Tuesday, August 18, 2009

Polls and Health Care

The health care debate? I'd love to avoid this one, what with all the town halls and screaming and lies and damn lies and occasional statistics, but here I am, writing about it.

So I'm skimming the polls about health care and a couple of them stick out for lots of -- as you'll see -- obvious reasons.

Here they are:
  • Fox News has polls that show in July, 36 percent, and in August, 34 percent, favor health care reform legislation.
  • CNN has polls that show in June, 51 percent, and in July/August, 50 percent favor health care reform legislation.
Huh?

When attempts to find out what people think turn out so differently, we often look at how the sample was drawn or how the questions were asked.
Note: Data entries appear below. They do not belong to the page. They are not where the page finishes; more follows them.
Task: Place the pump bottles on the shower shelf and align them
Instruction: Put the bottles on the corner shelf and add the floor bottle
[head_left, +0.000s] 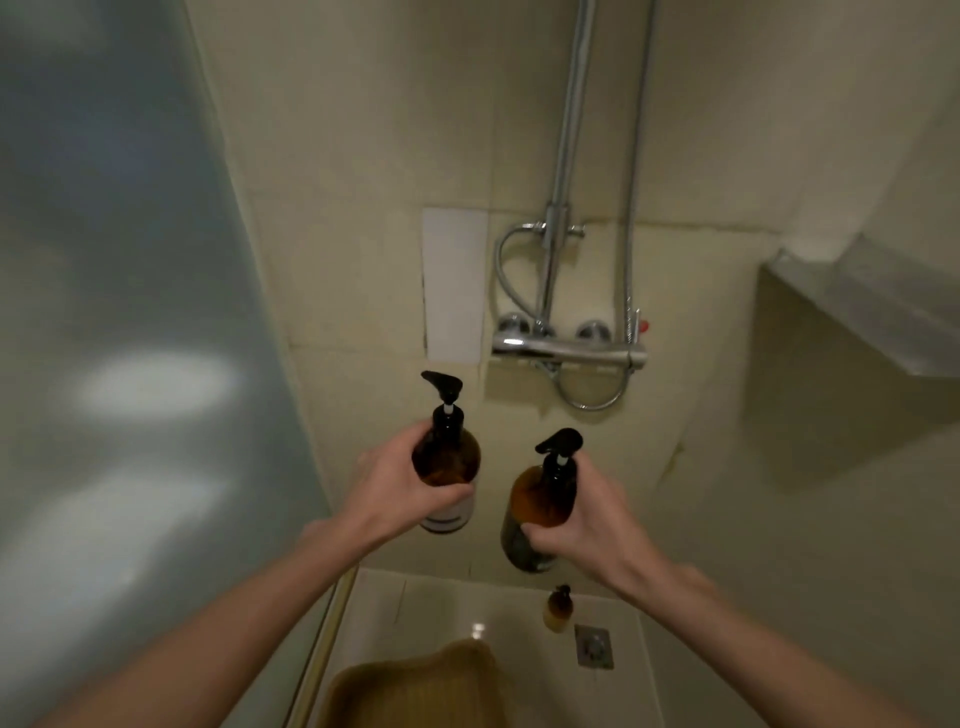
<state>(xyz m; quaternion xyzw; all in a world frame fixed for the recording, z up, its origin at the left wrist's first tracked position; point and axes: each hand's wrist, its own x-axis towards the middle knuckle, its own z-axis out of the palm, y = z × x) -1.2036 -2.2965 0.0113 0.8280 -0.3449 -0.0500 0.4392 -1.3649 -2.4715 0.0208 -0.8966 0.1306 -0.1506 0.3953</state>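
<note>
The left hand (400, 488) was wrapped around one amber pump bottle (447, 462), the right hand (587, 519) around another (535, 512), both held upright in the air before the tiled wall. A third bottle (558, 608), blurred, apparently stood on the floor. The metal shelf (857, 306) was well off right.
</note>
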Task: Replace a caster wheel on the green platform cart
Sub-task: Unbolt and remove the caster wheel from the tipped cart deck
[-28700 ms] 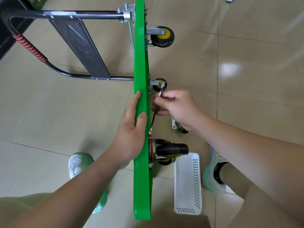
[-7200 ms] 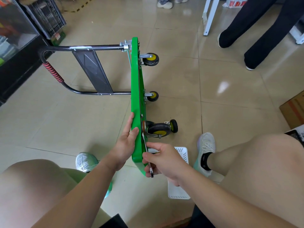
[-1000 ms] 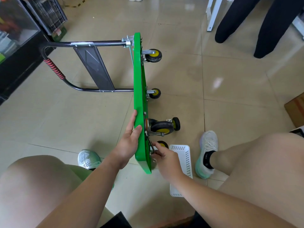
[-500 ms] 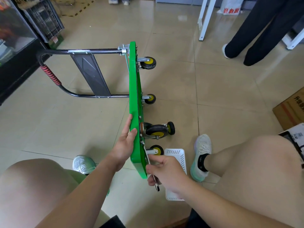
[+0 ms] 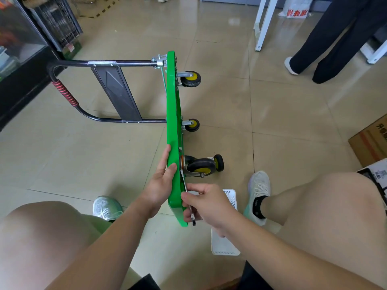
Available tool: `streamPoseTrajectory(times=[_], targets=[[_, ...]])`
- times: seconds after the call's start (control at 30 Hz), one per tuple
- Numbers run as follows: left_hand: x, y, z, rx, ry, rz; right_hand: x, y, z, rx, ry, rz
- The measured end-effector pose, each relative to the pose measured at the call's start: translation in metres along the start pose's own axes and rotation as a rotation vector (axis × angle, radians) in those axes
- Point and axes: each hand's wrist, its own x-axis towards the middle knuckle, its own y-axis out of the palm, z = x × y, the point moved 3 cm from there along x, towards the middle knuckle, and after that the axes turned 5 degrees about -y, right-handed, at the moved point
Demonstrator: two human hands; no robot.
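Observation:
The green platform cart [image 5: 173,126] stands on its side edge on the floor, its black handle [image 5: 62,95] folded out to the left. My left hand [image 5: 161,185] grips the upper edge of the deck, thumb over the rim. My right hand [image 5: 206,204] grips a metal wrench [image 5: 187,192] whose far end sits at the mounting plate of the near black-and-yellow caster [image 5: 200,166]. Two more casters [image 5: 190,78] [image 5: 192,125] stick out from the underside farther away. A loose caster [image 5: 218,162] lies on the floor just behind the near one.
A white perforated basket [image 5: 227,245] lies on the floor under my right arm. My shoes [image 5: 258,191] [image 5: 106,208] flank the cart. A standing person's dark trouser legs [image 5: 326,38], a white table leg [image 5: 262,24] and a cardboard box [image 5: 372,141] are to the right; a black cabinet [image 5: 18,49] is at left.
In the last second my right hand swung the wrench handle down from near the caster toward the cart's near end and has held there. The left hand has stayed on the deck edge.

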Motion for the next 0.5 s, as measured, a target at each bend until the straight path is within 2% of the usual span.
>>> streamPoseTrajectory(times=[0.2,0.33,0.5], targets=[[0.000,0.001,-0.001,-0.016,-0.009,0.025,0.004,-0.004,-0.010,-0.046,-0.009,-0.002],[-0.001,0.001,-0.001,-0.031,-0.017,0.024,0.019,-0.010,-0.032,-0.225,-0.012,-0.082],[-0.002,0.001,-0.003,-0.029,-0.026,0.027,0.028,-0.012,-0.035,-0.175,-0.021,-0.084]])
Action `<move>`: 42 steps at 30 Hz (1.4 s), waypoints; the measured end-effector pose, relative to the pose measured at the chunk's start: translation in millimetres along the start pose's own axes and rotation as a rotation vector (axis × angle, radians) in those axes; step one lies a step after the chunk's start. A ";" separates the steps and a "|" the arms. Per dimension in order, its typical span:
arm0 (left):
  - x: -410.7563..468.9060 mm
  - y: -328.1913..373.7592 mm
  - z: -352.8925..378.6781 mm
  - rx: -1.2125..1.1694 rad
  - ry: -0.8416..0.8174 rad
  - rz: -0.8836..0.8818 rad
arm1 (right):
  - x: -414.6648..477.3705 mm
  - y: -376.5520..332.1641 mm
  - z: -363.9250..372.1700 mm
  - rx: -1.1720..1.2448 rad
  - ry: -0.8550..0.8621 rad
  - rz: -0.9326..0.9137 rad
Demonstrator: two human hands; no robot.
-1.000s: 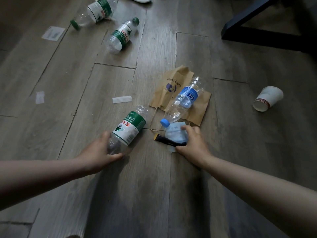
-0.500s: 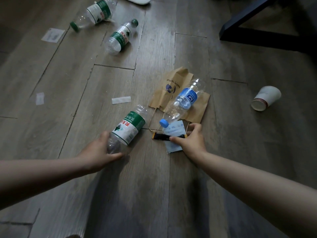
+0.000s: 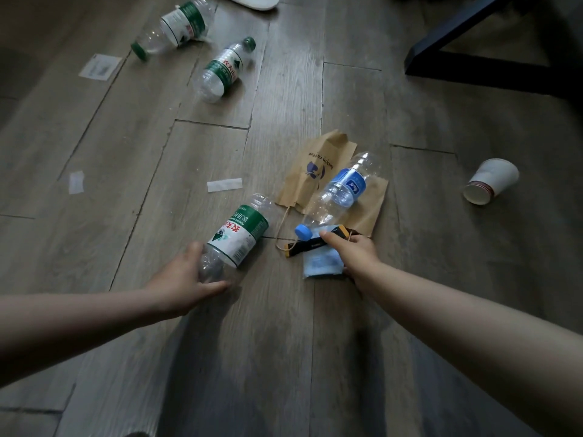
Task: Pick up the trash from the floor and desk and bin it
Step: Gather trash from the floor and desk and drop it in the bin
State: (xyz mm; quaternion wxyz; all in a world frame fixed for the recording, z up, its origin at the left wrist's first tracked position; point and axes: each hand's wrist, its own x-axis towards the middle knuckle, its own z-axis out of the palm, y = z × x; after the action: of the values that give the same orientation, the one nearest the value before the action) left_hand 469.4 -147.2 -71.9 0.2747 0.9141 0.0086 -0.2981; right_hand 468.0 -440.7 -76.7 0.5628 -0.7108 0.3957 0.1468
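On the grey wood-grain plank floor (image 3: 284, 342), the left hand (image 3: 183, 282) curls round the end of a clear ribbed plastic bottle with a green-and-white label (image 3: 238, 239), which lies on its side. The right hand (image 3: 356, 253) pinches a slim black bar with yellow ends (image 3: 303, 247) and, seemingly, a crinkled pale blue packet (image 3: 321, 263) beneath it. Just beyond, a blue-capped clear plastic bottle (image 3: 340, 190) lies across a creased brown paper bag (image 3: 303, 181).

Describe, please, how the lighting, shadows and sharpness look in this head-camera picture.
Head view: dim light, brightest on the floor upper centre; a broad soft shadow darkens its lower middle; corners darken; plank seams bow slightly; the green-label bottle in the left hand reads sharp; the right hand pinching a black-and-yellow stick shows no blur.
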 end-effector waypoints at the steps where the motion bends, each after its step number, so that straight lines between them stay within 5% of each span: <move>1: 0.0 0.0 -0.1 0.000 0.000 -0.001 | 0.4 0.7 2.1 0.018 0.022 -0.002; 10: -0.9 0.9 -3.9 0.006 -0.010 0.013 | -4.6 -7.6 -5.9 -0.066 0.037 -0.300; 19: -4.8 13.7 -19.4 -0.040 0.086 0.107 | -21.8 -28.7 -45.4 -0.452 0.186 -0.692; 25: 1.9 21.2 -18.9 -0.047 0.073 0.146 | 5.6 -24.0 -52.5 -0.466 0.170 -0.330; 37: 8.5 12.5 -11.2 0.012 0.025 0.112 | 48.2 -9.7 -54.1 -0.174 0.153 -0.078; 42: 13.6 10.8 -9.2 0.016 0.011 0.083 | 60.8 -12.1 -44.3 -0.174 0.210 -0.117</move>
State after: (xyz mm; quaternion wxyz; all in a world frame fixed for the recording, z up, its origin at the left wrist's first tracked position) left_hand 487.5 -153.7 -67.9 0.2793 0.9176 -0.0303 -0.2813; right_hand 505.5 -504.9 -93.9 0.4621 -0.7902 0.3961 0.0720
I've little time to get into the sampling thing (but it looks okay), so let's look at the questions.
CNN: "From everything you have heard or read so far, do you favor or oppose Barack Obama's plan to reform health care?"

FOX:
"Based on what you know about the health care reform legislation being considered right now, do you favor or oppose the plan?"
No real difference that I can see, which is troubling. Is it coincidence that FOX's poll seems negative and CNN's poll seems positive toward health care reform? I dunno, but I'd love to see the order of the questions -- what came before these and how they may have primed the responses. There's something fishy here, on one side or the other.